Before we move headfirst into 2019, let’s take a minute to re-visit some of the highlights of 2018.  There is the U.S. China trade war, Cambridge Analytica scandal, Iran deal exit, Brexit fireworks, Italian budget, ballooning U.S. debt ceiling, revamped NAFTA, iPhone estimates and patent battles, Disney-Fox deal and IBM-Red Hat, cannabis stocks, Amazon’s new headquarters, GE dropped from the DOW and the collapse of Sears, OPEC output cuts, end of European Central Bank (ECB) buying, rate hike drama, and the current government shutdown.  It was a rather tumultuous year in many respects.

In company news, we learned this week that more than three dozen pharmaceutical companies began 2019 by raising prices on hundreds of medicines by an average of 6.3%.  This was a surprise given the pressure put on the industry by the President.  Both Tesla and Apple had a difficult week after the former announced it failed to meet production expectations for the quarter (by a small margin) and the later lowered its forward guidance on first quarter revenue growth substantially.  It was also announced this week that Bristol-Myers Squibb aims to acquire Celgene for $74 billion in a combination of cash and stock.  The deal is expected to close in the third quarter.

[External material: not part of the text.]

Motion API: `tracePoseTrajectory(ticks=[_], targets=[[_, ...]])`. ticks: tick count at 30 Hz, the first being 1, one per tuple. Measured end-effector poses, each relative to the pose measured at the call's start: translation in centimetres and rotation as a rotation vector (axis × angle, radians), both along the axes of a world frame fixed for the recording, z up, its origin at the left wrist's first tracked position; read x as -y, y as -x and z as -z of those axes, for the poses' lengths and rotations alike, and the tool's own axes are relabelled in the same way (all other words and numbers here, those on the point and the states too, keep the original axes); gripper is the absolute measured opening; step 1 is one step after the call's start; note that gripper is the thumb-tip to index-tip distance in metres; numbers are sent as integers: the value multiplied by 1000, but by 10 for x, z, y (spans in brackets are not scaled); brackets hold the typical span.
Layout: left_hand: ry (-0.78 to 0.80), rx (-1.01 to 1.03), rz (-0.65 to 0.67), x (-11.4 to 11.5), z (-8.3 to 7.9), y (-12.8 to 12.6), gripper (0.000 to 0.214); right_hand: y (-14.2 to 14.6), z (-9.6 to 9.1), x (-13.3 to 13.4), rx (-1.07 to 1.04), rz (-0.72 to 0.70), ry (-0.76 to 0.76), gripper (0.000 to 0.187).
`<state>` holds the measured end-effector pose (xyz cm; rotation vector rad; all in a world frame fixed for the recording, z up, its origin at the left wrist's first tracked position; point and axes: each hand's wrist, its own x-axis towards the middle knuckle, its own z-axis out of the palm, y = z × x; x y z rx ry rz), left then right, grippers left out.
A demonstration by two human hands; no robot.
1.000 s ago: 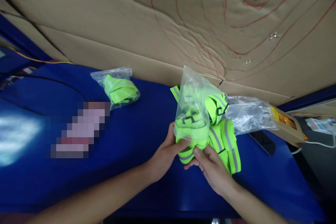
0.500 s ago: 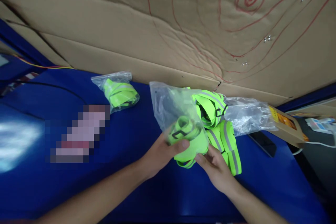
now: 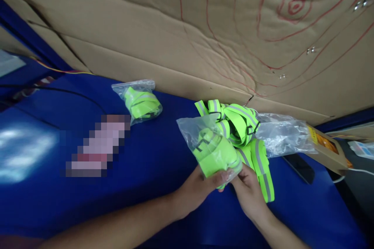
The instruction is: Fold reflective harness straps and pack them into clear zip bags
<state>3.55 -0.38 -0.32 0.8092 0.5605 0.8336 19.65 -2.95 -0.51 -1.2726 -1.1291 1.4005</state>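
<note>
A clear plastic bag [image 3: 188, 130] holds a rolled neon-green reflective strap [image 3: 214, 153] with a black buckle. My left hand [image 3: 201, 184] grips the bag's lower end, thumb lying across its front. From the right, my right hand [image 3: 248, 188] is closed on the bag's lower right corner, some of its fingers hidden behind it. Just behind the bag lies a heap of loose green straps [image 3: 241, 118] with grey reflective stripes and black buckles. One folded strap [image 3: 264, 175] hangs down towards me, beside my right hand.
Another bagged green strap [image 3: 143, 103] lies farther left on the blue table [image 3: 146, 155]. At right are crumpled clear bags [image 3: 280, 134], a dark phone [image 3: 299, 168] and a cardboard box [image 3: 329, 149]. A cardboard wall [image 3: 131, 27] rises behind. Black cables [image 3: 67, 95] cross the left side.
The strap has sunk deeper into the bag, and both hands have moved down to the bag's lower end. The view has shifted slightly, so everything appears farther right.
</note>
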Motion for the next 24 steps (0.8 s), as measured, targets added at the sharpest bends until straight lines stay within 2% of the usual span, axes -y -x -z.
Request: tracePoseTrajectory(ticks=[4,8,11,14,19,22,24], targets=[[67,80,42,-5,-2,7,49,-2,1,-1,-13,-8,26,29],[162,222,-21,-15,-4,17,58,-1,4,-2,14,-15,65,38],[197,142,-97,-17,-2,18,52,3,6,-2,-3,-14,106,40],[166,37,-153,-10,1,9,55,9,7,2,-78,64,152,42],[48,99,-108,6,9,-10,59,16,-3,5,-231,234,201,36],[54,87,-82,6,11,-12,58,15,-10,2,-328,207,299,33],[91,48,-89,3,9,-9,60,11,-13,-2,-389,118,326,32]])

There’s so much that happened this week.  It was discovered that Google shifted $23 billion to Bermuda in 2017 through a Dutch shell company to reduce foreign taxes in a move called the “Double Irish, Dutch Sandwich” tax strategy/loophole.  Also, the government shutdown enters day 14 today with no resolution in sight.  Kevin Hassett, head of the White House Council of Economic Advisers, said his estimate is that GDP will fall by 0.10% every two weeks that the government is shutdown.  However, he was quick to say he doesn’t expect a big economic impact assuming that it ends relatively quickly.

In closing I bring you an idea if you are inclined to move.  It seems Vermont, despite having the second lowest population of all states, has the highest proportion of people moving there from out of state compared to elsewhere in the U.S.  Most people moving to Vermont cited jobs (34.4%) and retirement (31.2%).  Four Western states filled out the top five: Oregon (63.8% inbound), Washington (62.4% inbound), Nevada (61.8% inbound), and Arizona (60.2% inbound).  Among those seeing the largest outflows include New Jersey, Illinois, Connecticut, and Kansas.  Now you know.